Kambona was born on 13 August 1928 on the shores of Lake Nyasa in a small village called Kwambe near Mbamba Bay in the district of Nyasa near Songea in Ruvuma region southern Tanganyika. He died in London in November 1997.

Kambona became the secretary-general of the Tanganyika African National Union (TANU) during the struggle for independence and worked closely with Nyerere who was president of TANU, the party which led Tanganyika to independence. Tanganyika won independence from Britain on 9 December 1961. The two were the most prominent leaders of the independence movement in Tanganyika in the 1950s.

The two leaders had been close political allies and personal friends since the days of the independence struggle when they were the main leaders of the independence movement. In fact, when Kambona married a former Miss Tanganyika at a cathedral in London, Nyerere was his best man. 

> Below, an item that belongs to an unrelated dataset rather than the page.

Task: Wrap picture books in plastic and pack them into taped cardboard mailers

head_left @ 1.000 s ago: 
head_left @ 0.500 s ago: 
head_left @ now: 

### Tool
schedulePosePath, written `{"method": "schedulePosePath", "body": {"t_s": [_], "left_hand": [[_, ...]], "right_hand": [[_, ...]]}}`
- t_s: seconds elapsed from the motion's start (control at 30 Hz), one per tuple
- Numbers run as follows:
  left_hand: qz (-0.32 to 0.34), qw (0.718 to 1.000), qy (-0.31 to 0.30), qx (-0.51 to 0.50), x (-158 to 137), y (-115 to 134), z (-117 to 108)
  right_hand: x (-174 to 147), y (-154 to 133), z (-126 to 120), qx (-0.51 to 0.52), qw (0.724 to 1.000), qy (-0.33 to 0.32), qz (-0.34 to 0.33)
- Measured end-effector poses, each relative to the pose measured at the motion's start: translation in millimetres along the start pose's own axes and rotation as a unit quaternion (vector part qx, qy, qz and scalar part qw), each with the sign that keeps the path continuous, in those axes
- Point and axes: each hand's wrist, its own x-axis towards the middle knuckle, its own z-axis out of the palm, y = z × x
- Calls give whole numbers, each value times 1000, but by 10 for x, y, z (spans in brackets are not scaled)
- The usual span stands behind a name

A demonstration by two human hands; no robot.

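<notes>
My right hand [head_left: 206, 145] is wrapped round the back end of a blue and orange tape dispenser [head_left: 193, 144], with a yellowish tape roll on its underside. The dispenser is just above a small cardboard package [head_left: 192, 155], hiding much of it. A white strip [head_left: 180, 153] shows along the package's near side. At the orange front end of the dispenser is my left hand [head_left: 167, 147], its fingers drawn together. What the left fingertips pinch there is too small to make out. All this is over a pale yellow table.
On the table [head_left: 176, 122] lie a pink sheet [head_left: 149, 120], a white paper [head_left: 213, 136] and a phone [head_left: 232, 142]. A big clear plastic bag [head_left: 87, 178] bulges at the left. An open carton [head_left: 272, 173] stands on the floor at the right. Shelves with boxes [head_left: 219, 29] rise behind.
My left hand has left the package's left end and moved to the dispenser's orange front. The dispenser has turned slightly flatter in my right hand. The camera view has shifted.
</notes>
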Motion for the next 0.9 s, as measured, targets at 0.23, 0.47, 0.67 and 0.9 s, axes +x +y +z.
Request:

But the two leaders started drifting apart a few years after independence. The first rift occurred in 1964 during the army mutiny, and then in 1965 when Tanzania officially became a one-party state. As a cabinet member, Oscar Kambona supported the transition to a one-party state but did so reluctantly, only as a team player.

He was opposed to the change because he said there was no mechanism guaranteeing change of government by constitutional means in a country dominated by one party. He also contended that there were no constitutional safeguards to make sure that the country did not drift into dictatorship. 

The next split with Nyerere came in February 1967 when Tanzania adopted the Arusha Declaration, an economic and political blueprint for the transformation of Tanzania into a socialist state. Kambona was opposed to socialism.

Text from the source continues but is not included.